Check out our next title Flywheel in production right now!




ART STYLE AND DESIGN

The palette of Schism was directly inspired by the limits of the visible light spectrum. Infracite and Ultinum were based on the Infrared and Indigo extremes of colour, with Ambichrome serving as a mitigating element in between. The shapes of the Krystels were made to resemble features of Selenite, Bismuth, and Quartz, but were modelled to appear more 'blocky' as if some force was inflating them from within. Future releases covering the lore in the Schism universe will explain more deeply how the Krystels are expressed into the voids from 'somewhere else.'
The Strange Matter barriers were made to look like plasma atop water, projected onto glass, refracted by cells. The initial design was much more opaque but far too close to the colour of Ambichrome, which resulted in the Krystel blending to near invisibility.

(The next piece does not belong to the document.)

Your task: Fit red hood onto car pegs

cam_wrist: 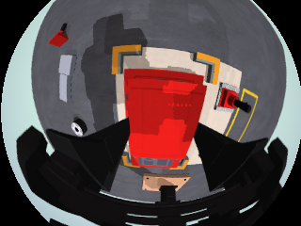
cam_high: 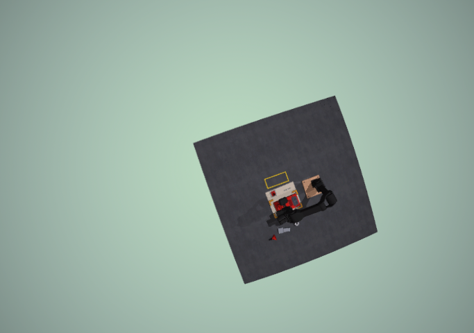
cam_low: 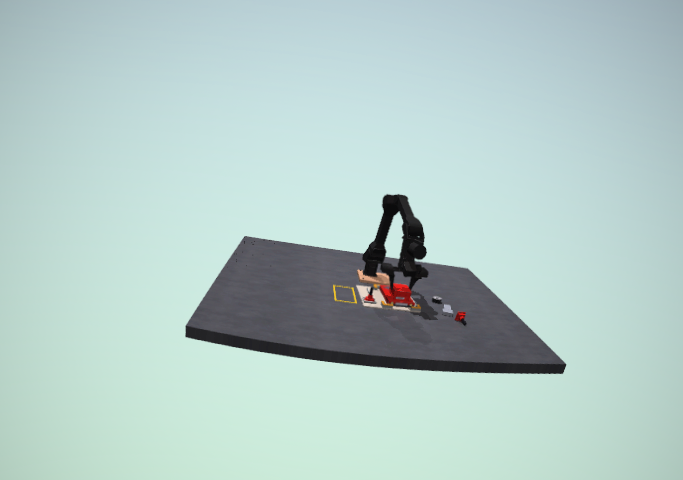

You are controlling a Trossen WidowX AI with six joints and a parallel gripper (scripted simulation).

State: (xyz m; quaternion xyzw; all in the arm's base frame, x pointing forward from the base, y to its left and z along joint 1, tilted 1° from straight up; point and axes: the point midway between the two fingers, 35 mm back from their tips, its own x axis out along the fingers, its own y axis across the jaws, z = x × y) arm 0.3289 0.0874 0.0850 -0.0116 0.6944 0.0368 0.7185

Our wide open spaces and skyboxes were based primarily on how cloud-cover looks when photographed from the ISS. We wanted the levels to have a maze-like quality, but maintain the sense of vastness and the freedom of open space. In the interest of evolving the play-value and puzzle aspect, future installments will move on to include more restrictive spaces, but as an exercise in making mazes by using wide open spaces instead of cramped corridors, we think we've touched on something we can refine and build on.
Another guiding style choice was to try and capture the recursive and infinitely complex nature of fractals, the Mandelbrot Set in particular. Entire subcultures of art exist in the pursuit of exposing the orginic beauty of the formula, and the many examples of organic fractal recursion in the natural world. A fractal theme was chosen to loosely govern how we wanted to adapt real-world properties of the Standard Model (of Particle Physics,) and although our playtesters revealed that the translation on screen and representation throughout the playthrough wasn't as strong as we wanted, we have drafted a stroyline for the sequel which makes fractals far more integral to the story and behaviours of Schismic elements.
Our last heavy style influence concerns the HUD design. The final forms of most on-screen elements are decidedly simple, with the intention of making them easy to interpret from the periphery. The transparent white of most icons was chosen to emphasise the importance of the coloured components, and in several cases the sprites were redrawn in a vector based editor (Inkscape) to better achieve a fine point at the ends of the shapes. Plans were scrapped to make the HUD look like it was projected on the helmet visor, because we felt it was becoming too much like existing space-themed shooters.